I was diagnosed with psp about 31/2 years ago After six years of atypical parkinsonisms and still feel fine in myself, please remember that there are different subtypes of psp not all are devastating. I intend to be independent for many years to come , although I tend to fall quite often nowadays and my speech is getting worse and I have too careful when eating, I am also getting on my wife's nerves a lot now ?? I think i will have to go to a respite place to her a break from me.. good luck with your hubby from what you say he doesn't seem that bad.
I have symptoms that present at later stages of PSP, but I'm definitely not in the latter stages of the disease. I'm surprised that he still working... perhaps with accommodations? Climbing ladders...a definite no-no, driving privileges will end sooner... not later.
Hi. I keep telling him not to go up and down ladders. But he insists he only slips on the last rung on his descent. Even so, he could still do serious damage to himself but he will not listen to me. He is an electrician. Not the best profession to be in with psp!
Driving worries me. He insists there is nothing wrong with his eyesight. He wouldnt know he has limited vertical saccades. But surely he must be aware. He seems safe at the moment. His judgment seems normal. What i am extremely petrified of is will it take bump, scrapes or minor accidents for him to realise he isnt safe to drive any longer? How do you guage it? I will speak with his neurologist.
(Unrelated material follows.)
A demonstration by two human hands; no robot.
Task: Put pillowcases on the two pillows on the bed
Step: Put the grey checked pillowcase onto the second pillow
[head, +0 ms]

My husband quit driving about 20 months after symptoms started. At that time he has a diagnosis of parkinsons . I had to discourage him from driving and he just began driving less and less. Our concern gave from a change is his reflexes and ability to move his foot quickly to apply breaks etc.. Thank goodness that as sad as it was, he did listen to our concerns.
Good luck. Perhaps he is correct and can drive for a while.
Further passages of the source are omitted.